The best known wine region of Hungary is without a doubt the Tokaj region. That is because the most unique wine, the very high quality but extremely sweet dessert wine, the Aszu, comes from here. This wine was the only Hungarian wine known to connoisseurs for a long time, which is truly a pity, as it is an anomaly, and does not represent Hungarian wines at all. It is made so sweet by leaving the grapes to become almost raisins before making wine out of them.  Only 8 breeds of grape are allowed in Tokaj, making for a very unique palate. The Hárslevelű and the Furmint are also from Tokaj, and are Hungarian breeds that make some very unique wines.


Villány is synonymous with good red wine in the minds of most Hungarians.

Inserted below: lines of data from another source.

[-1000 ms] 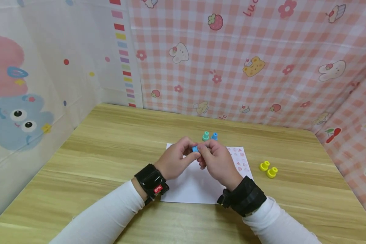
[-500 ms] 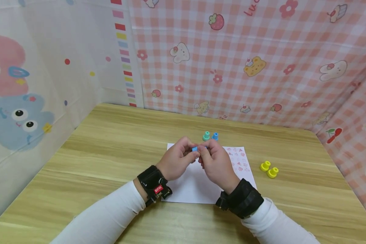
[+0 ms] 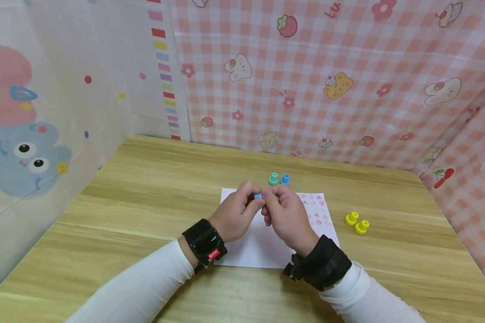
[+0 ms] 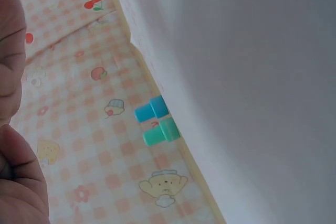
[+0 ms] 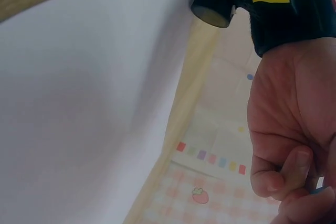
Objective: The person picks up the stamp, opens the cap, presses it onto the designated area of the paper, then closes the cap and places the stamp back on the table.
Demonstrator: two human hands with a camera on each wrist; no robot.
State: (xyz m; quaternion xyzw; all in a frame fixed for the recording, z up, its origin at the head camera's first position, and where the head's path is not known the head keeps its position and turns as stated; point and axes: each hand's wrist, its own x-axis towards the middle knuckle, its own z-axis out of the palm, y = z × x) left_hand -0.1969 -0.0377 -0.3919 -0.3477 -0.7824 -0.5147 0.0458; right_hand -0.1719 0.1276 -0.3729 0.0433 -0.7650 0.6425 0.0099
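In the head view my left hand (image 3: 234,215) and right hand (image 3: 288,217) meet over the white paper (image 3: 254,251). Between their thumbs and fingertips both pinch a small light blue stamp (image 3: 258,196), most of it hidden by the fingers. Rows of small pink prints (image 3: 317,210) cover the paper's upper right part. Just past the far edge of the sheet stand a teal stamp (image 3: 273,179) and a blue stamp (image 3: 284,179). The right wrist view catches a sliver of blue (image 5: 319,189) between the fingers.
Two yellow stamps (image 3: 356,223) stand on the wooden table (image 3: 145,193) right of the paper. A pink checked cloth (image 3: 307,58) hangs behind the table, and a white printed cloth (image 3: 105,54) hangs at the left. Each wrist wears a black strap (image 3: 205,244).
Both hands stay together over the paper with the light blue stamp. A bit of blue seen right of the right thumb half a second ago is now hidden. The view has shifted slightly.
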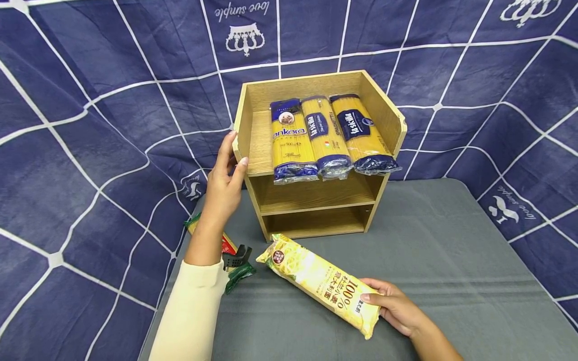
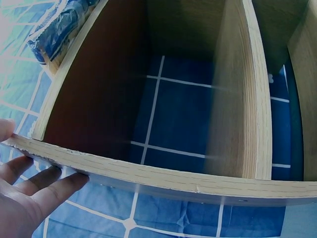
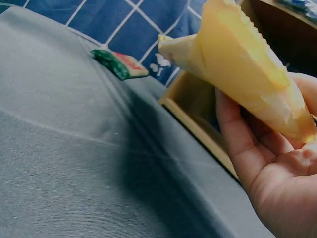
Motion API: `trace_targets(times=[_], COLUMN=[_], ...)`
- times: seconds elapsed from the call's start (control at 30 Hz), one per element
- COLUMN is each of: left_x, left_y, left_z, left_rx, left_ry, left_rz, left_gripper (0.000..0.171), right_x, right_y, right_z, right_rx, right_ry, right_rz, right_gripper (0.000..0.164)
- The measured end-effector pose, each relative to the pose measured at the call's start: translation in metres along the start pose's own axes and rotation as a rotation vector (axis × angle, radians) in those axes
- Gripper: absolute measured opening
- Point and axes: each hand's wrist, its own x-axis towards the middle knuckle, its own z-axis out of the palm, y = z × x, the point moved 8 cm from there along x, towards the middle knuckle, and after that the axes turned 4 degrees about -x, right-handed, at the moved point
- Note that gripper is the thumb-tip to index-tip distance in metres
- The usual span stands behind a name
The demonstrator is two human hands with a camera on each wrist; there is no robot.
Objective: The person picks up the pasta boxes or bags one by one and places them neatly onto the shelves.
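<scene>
My right hand [image 1: 399, 310] grips the near end of a yellow pasta packet [image 1: 322, 283], thumb on top and fingers beneath. The packet slants toward the upper left in front of a small wooden shelf [image 1: 316, 206]. In the right wrist view the packet [image 3: 247, 69] shows its plain folded side. My left hand [image 1: 224, 185] holds the front edge of the shelf's left side panel. In the left wrist view the fingers [image 2: 62, 191] lie along the panel's outer face, with the thumb at its edge. On the top tier lie an Ankara pasta packet [image 1: 294, 143] and two La Sicilia spaghetti packets [image 1: 326, 130] [image 1: 361, 128].
A green and red pasta packet [image 1: 229, 246] lies on the grey cloth [image 1: 429, 240], left of the shelf and partly behind my left forearm. A black device [image 1: 238, 257] sits at the left wrist. Blue white-lined fabric [image 1: 456, 70] hangs behind and at both sides.
</scene>
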Motion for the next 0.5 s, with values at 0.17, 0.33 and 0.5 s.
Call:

Very famous wines originate from here, and are locally well respected. Mostly reds, but also white wines come from this region of southern Hungary, almost on the border with Serbia. The indigenous Kadarka, but also great Cabernet Franc and Cabernet Sauvignon is grown here, and despite being known for their amazing reds, a full selection of wine is grown in this enormous wine region. Villány has a particularly humid and rainy microclimate, so the hot Hungarian summers are especially suitable for grape production in this region.

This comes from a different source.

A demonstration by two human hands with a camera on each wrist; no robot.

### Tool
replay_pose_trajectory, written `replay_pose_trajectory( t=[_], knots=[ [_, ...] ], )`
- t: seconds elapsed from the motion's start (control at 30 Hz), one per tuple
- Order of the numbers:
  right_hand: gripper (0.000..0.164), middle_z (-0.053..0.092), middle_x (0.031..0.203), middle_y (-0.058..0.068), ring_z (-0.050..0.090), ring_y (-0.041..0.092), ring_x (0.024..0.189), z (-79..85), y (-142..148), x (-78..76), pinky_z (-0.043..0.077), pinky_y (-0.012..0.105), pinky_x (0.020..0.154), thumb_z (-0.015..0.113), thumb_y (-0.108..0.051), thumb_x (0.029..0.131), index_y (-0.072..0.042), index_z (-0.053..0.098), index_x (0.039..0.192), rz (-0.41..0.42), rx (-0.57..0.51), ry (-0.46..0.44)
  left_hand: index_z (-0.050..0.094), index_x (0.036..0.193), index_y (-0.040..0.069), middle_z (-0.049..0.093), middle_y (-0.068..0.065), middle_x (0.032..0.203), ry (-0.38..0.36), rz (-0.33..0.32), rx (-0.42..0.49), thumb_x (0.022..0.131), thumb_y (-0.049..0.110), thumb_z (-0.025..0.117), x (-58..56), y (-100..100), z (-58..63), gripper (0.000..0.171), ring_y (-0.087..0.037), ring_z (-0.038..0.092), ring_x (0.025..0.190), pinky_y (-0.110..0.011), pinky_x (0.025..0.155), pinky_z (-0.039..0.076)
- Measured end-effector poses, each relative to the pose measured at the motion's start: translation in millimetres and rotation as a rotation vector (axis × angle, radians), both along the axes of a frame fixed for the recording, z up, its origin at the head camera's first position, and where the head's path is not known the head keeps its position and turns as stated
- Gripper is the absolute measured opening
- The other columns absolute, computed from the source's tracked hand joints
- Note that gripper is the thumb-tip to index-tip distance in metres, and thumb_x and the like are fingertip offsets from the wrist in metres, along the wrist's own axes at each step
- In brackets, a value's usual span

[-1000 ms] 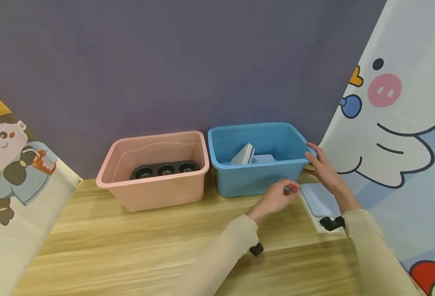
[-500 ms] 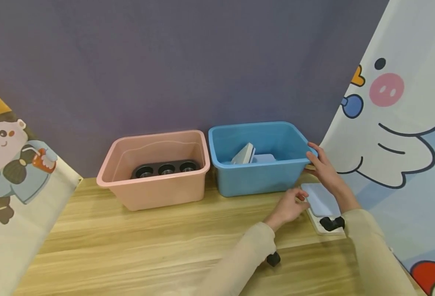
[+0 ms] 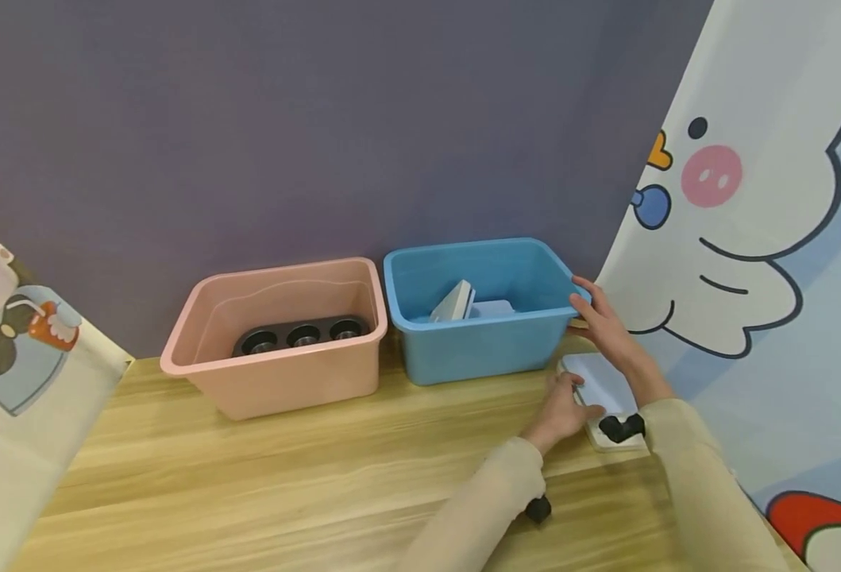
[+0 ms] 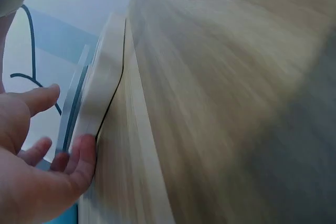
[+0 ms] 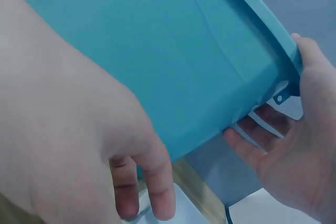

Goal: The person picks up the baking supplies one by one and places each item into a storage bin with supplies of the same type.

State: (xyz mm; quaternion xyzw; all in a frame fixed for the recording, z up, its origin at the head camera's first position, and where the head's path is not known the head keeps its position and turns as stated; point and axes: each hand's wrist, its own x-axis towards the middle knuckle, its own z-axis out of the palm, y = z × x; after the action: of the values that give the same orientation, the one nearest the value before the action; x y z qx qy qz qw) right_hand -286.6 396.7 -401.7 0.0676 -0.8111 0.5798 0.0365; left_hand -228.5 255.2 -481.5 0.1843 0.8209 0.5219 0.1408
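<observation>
My right hand (image 3: 609, 338) grips the right end of the blue bin (image 3: 480, 349), thumb up at the rim and fingers under it in the right wrist view. In front of that bin lies a flat white kitchen scale (image 3: 601, 380) with a pale blue top plate. My left hand (image 3: 559, 409) is at the scale's left side. In the left wrist view its fingertips (image 4: 86, 148) touch the scale's white side wall, while the thumb stands apart above. My right forearm overlaps part of the scale.
A pink bin (image 3: 277, 387) stands left of the blue one, with a dark muffin tin (image 3: 303, 326) inside. Inside the blue bin are a tilted white block (image 3: 452, 304) and a pale flat piece (image 3: 493, 308). A grey backdrop (image 3: 320, 119) rises behind, a printed panel (image 3: 742, 302) at right.
My left hand has moved right, from in front of the blue bin to the scale's left edge. My right hand keeps its hold on the bin. The head view has shifted slightly.
</observation>
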Motion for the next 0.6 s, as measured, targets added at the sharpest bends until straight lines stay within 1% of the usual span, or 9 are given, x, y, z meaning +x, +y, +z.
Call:
replay_pose_trajectory(
  t=[0.1, 0.17, 0.23, 0.33, 0.4, 0.5, 0.6],
  knots=[
    [0.062, 0.005, 0.163, 0.019, 0.031, 0.042, 0.140, -0.1, -0.5, 0.8, 0.051, 0.039, 0.099, 0.034, -0.041, 0.108, -0.026, 0.005, 0.160, 0.004, -0.005, 0.000, 0.053, 0.121, 0.021, 0.043, 0.000, 0.122, 0.027, 0.027, -0.032, 0.082, 0.039, 0.081, 2.3, 3.8, -2.9, 0.051, -0.010, 0.051, 0.108, -0.023, 0.092, 0.046],
    [0.062, 0.003, 0.164, 0.018, 0.029, 0.043, 0.142, -0.5, -2.6, 1.4, 0.050, 0.039, 0.100, 0.034, -0.040, 0.108, -0.026, 0.005, 0.160, 0.006, -0.015, -0.001, 0.052, 0.122, 0.020, 0.042, -0.001, 0.120, 0.068, 0.040, -0.064, 0.080, 0.039, 0.083, 3.1, 4.6, -5.6, 0.055, -0.011, 0.051, 0.108, -0.021, 0.093, 0.046],
    [0.062, 0.001, 0.164, 0.017, 0.025, 0.043, 0.144, -1.4, -4.2, 2.0, 0.047, 0.046, 0.103, 0.034, -0.040, 0.108, -0.026, 0.004, 0.160, 0.009, -0.023, -0.001, 0.051, 0.121, 0.019, 0.040, -0.002, 0.117, 0.100, 0.047, -0.085, 0.078, 0.037, 0.085, 3.8, 5.0, -8.0, 0.057, -0.012, 0.051, 0.106, -0.021, 0.092, 0.046],
    [0.062, -0.001, 0.164, 0.017, 0.022, 0.043, 0.146, -3.2, -5.9, 1.4, 0.039, 0.058, 0.107, 0.035, -0.040, 0.108, -0.027, 0.004, 0.160, 0.018, -0.030, -0.004, 0.051, 0.121, 0.017, 0.039, -0.002, 0.116, 0.133, 0.052, -0.107, 0.077, 0.032, 0.087, 3.6, 4.9, -10.3, 0.059, -0.012, 0.050, 0.105, -0.020, 0.093, 0.045],
    [0.062, 0.000, 0.164, 0.017, 0.022, 0.043, 0.146, -4.2, -5.7, 0.0, 0.035, 0.063, 0.108, 0.034, -0.041, 0.108, -0.027, 0.004, 0.160, 0.022, -0.031, -0.002, 0.051, 0.122, 0.017, 0.040, -0.003, 0.117, 0.143, 0.056, -0.117, 0.076, 0.030, 0.088, 2.5, 4.2, -10.3, 0.061, -0.012, 0.050, 0.106, -0.020, 0.093, 0.045],
    [0.061, 0.003, 0.163, 0.018, 0.025, 0.042, 0.144, -4.9, -3.1, -2.1, 0.040, 0.057, 0.107, 0.034, -0.041, 0.108, -0.028, 0.005, 0.160, 0.009, -0.026, 0.004, 0.052, 0.125, 0.017, 0.043, -0.002, 0.118, 0.164, 0.054, -0.146, 0.075, 0.030, 0.088, 0.9, 1.5, -7.9, 0.063, -0.010, 0.050, 0.108, -0.018, 0.095, 0.045],
    [0.061, 0.003, 0.163, 0.019, 0.027, 0.040, 0.141, -4.7, 0.0, -3.0, 0.048, 0.043, 0.101, 0.033, -0.040, 0.108, -0.026, 0.004, 0.160, 0.000, -0.020, 0.011, 0.054, 0.129, 0.017, 0.046, -0.003, 0.121, 0.146, 0.033, -0.145, 0.074, 0.026, 0.089, -0.8, -4.2, -3.6, 0.066, -0.010, 0.053, 0.110, -0.018, 0.094, 0.045]
  ],
)
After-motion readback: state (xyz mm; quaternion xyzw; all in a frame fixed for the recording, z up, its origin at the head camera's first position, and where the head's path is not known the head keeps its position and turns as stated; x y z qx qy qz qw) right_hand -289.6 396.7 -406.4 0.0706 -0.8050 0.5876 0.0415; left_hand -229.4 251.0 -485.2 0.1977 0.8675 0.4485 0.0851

Szekszárd is the only region of Hungary to ever produce a wine that has won the fabled gold star. This region, also in the south, has red wine almost exclusively. The wines from here are full bodied, well balanced and come in a wide variety of flavours. Merlot and Pinot Noir, as well as Cabernet Sauvignon can be found in the extensive list of wines from Szekszárd. The crowning achievement of this region however is its Kékfrankos, which is the Hungarian breed of the Blaufrankisch variety. This wine is usually a bit acidic, quite heady, and has a complex and pleasing aroma. This wine is the centerpiece of many wine tastings, and rightfully so. It is truly a regal wine.

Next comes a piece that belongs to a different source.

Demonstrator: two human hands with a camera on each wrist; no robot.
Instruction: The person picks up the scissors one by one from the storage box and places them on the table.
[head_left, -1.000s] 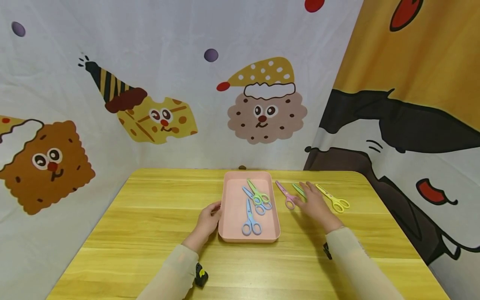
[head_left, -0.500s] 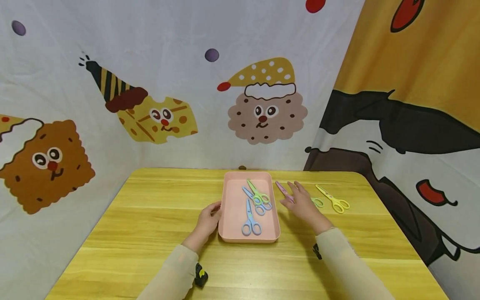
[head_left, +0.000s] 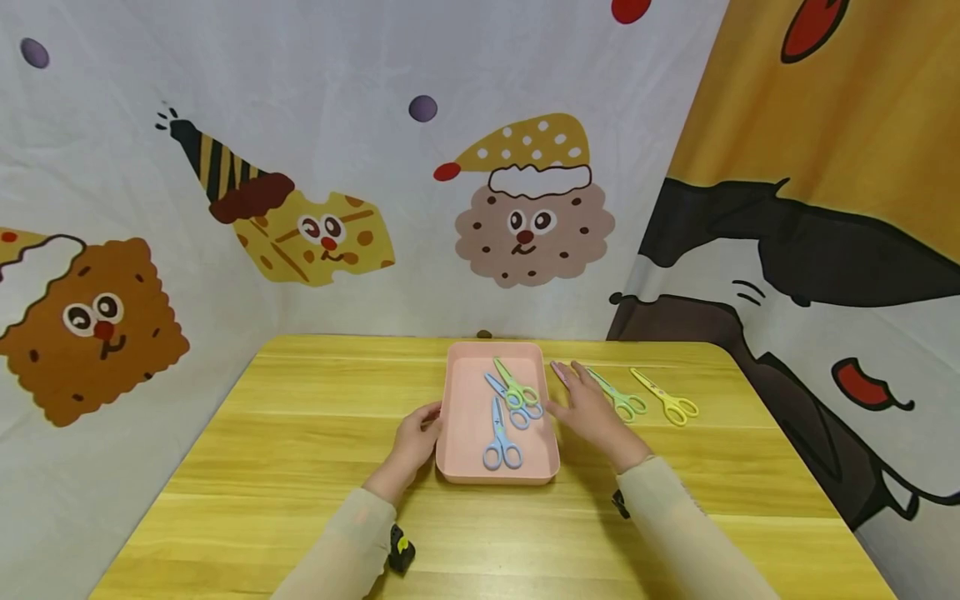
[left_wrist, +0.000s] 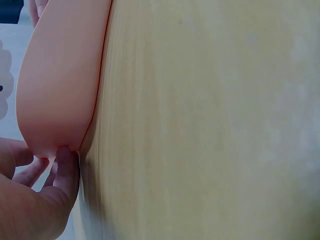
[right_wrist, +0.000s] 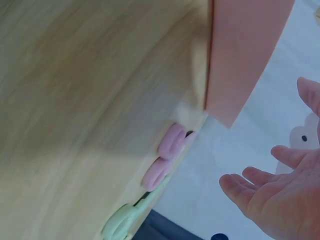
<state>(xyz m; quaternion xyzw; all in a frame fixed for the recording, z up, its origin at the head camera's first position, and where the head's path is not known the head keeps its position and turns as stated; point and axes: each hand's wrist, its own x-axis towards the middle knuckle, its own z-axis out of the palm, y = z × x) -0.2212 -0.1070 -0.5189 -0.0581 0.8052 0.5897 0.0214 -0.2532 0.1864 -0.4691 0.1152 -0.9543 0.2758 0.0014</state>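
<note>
My left hand (head_left: 415,442) rests its fingertips against the outer left wall of a pink tray (head_left: 467,454); the left wrist view shows fingers (left_wrist: 67,170) at the tray's end. Inside lie two blue scissors (head_left: 498,433) and light green scissors (head_left: 506,371), one pair overlapping another. My right hand (head_left: 596,417), fingers spread, hovers over pink scissors (right_wrist: 167,147) just right of the tray. In the head view it covers most of them, leaving the blade tip in sight. Green scissors (head_left: 617,394) and yellow scissors (head_left: 663,397) lie further right.
The wooden table (head_left: 300,417) carries the tray near its back edge. Behind it hangs a cloth (head_left: 337,67) printed with cartoon food. Black wrist devices, one of them the left wrist device (head_left: 401,552), sit at the sleeves.
My right hand has moved left from over the green scissors to over the pink ones, close to the tray. The green scissors have come into full view. My left hand stays at the tray.
</note>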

Also known for red wine almost exclusively, Eger is a city located in the Northeastern part of Hungary. Due to the high acidity caused by the intense volume of clay in the volcanic soil, the wines of Eger are meant to be had with dinner. The most well known wine from this region is the Bikavér, or Bull’s Blood. This characteristic wine is quite acidic, has a high mineral content and a taste that reflects it. Syrah, Cabernet Franc, Merlot, Zweigelt and Pinot Noir, but also a growing number of Chardonnay and Sauvignon Blancs are making their appearances on the market of Eger wines. The world famous Thummerer and St. Andrea wineries are from Eger, and are well worth the time of any connoisseur.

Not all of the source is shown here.